WHAT TO DO: Should a line in the entries below contain "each", return that line.

Items listed in a dataset
##########
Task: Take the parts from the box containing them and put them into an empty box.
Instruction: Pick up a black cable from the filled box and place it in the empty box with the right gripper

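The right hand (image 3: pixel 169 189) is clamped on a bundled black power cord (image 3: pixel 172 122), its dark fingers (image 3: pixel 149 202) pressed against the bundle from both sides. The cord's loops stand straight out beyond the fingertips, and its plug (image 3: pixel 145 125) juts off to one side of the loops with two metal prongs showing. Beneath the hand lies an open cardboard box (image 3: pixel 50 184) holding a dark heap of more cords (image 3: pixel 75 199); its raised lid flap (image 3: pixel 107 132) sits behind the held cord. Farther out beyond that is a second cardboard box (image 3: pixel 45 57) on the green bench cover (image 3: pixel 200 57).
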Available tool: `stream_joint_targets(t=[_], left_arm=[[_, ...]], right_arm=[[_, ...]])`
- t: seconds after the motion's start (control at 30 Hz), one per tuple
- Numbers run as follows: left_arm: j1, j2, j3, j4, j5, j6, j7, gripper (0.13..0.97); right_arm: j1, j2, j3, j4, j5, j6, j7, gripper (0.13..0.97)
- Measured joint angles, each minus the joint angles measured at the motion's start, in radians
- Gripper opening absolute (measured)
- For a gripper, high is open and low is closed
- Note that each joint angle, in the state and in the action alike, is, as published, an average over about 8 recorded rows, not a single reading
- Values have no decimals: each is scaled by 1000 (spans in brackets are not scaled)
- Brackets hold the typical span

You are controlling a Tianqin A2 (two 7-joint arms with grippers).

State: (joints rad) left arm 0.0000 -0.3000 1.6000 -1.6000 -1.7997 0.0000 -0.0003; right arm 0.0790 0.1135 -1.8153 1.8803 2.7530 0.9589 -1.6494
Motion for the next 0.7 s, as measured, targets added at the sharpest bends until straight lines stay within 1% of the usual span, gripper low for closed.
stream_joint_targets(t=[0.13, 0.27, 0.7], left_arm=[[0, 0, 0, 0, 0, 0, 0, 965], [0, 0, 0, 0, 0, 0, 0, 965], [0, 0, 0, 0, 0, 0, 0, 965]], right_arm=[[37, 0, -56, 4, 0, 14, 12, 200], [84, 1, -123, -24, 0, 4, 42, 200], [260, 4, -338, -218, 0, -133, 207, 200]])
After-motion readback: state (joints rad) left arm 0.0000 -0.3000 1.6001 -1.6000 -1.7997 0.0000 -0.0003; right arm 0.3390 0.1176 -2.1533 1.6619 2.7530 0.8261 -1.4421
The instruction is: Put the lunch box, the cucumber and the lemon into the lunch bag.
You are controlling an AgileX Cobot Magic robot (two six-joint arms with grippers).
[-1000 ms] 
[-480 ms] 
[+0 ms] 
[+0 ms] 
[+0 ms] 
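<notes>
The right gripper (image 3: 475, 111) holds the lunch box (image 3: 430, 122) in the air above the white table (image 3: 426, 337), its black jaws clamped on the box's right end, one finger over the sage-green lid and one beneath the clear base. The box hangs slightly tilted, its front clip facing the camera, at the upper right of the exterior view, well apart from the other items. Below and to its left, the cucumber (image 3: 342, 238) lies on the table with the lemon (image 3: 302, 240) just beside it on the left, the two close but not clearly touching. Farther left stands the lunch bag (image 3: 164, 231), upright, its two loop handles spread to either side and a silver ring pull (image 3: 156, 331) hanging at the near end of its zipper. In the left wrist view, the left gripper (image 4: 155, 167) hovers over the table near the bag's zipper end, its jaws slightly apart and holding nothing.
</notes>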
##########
SOLUTION:
- Measured joint angles, each minus the joint angles measured at the motion's start, in radians
- Note that each joint angle, in the state and in the action alike, is, as published, an average over about 8 recorded rows, not a single reading
- Values have no decimals: each is scaled by 1000 (spans in brackets are not scaled)

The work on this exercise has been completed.